Reproduce the listing word for word, leaving every picture behind.

#### COLLECTED DATA
--- START ---
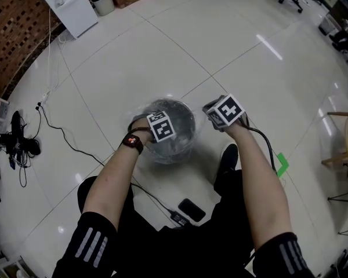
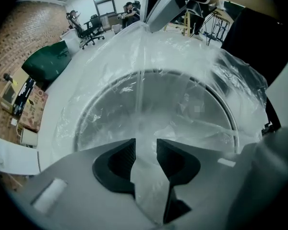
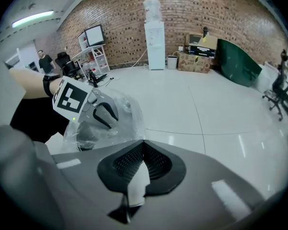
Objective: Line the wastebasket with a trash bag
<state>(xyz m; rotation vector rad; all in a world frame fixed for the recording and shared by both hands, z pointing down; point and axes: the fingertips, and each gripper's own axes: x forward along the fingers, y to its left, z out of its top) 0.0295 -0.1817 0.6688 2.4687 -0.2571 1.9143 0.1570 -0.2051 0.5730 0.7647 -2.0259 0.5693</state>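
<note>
Pinching the bag [image 2: 192, 56] shut-jawed, your right gripper [image 3: 143, 146] tents it over the basket [image 2: 232, 123]; your left gripper [image 2: 145, 150], half open, hovers centre-frame to spread it.

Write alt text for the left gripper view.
Left gripper, jaws apart, points down into a wastebasket whose mouth is covered by a clear bag. At the top, the right gripper holds the bag's film up in a peak; office chairs stand behind.
</note>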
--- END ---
#### TASK RESULT
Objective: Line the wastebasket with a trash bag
<state>(xyz m; rotation vector rad; all in a world frame fixed for the recording and shared by both hands, z pointing down; point and axes: the fingertips, and each gripper's own axes: x forward along the fingers, y to its left, z out of its top) 0.0295 -0.1817 0.6688 2.4687 -0.2571 1.9143 0.1570 -0.2051 0.5730 0.7647 -2.0259 0.5693</state>
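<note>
Pinching the bag [image 2: 192, 56] shut-jawed, your right gripper [image 3: 143, 146] tents it over the basket [image 2: 232, 123]; your left gripper [image 2: 145, 150], half open, hovers centre-frame to spread it.

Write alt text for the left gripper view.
Left gripper, jaws apart, points down into a wastebasket whose mouth is covered by a clear bag. At the top, the right gripper holds the bag's film up in a peak; office chairs stand behind.
</note>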

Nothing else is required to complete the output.